Data below:
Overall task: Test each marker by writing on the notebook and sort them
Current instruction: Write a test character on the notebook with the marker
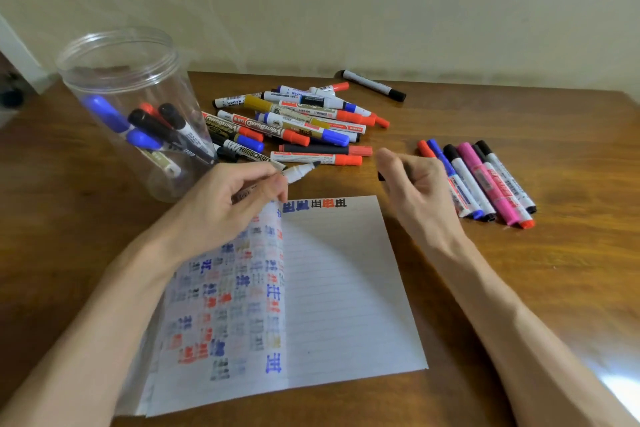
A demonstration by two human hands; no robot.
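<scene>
Ink may smear the notebook (346, 288): your left grip (225, 204) pinches an uncapped marker (298, 173) near it, right grip (415, 187) curled round a dark cap (381, 177)

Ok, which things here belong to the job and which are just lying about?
In the job: uncapped marker in left hand, black cap in right hand, notebook, marker pile, row of markers, lone marker, clear jar.
Lying about: dark blurred object at far left.
</scene>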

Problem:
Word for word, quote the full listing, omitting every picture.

Solution for this task:
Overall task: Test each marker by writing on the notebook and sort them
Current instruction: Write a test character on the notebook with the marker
A demonstration by two human hands; no robot.
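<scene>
Ink may smear the notebook (346, 288): your left grip (225, 204) pinches an uncapped marker (298, 173) near it, right grip (415, 187) curled round a dark cap (381, 177)

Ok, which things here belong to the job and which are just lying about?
In the job: uncapped marker in left hand, black cap in right hand, notebook, marker pile, row of markers, lone marker, clear jar.
Lying about: dark blurred object at far left.
</scene>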

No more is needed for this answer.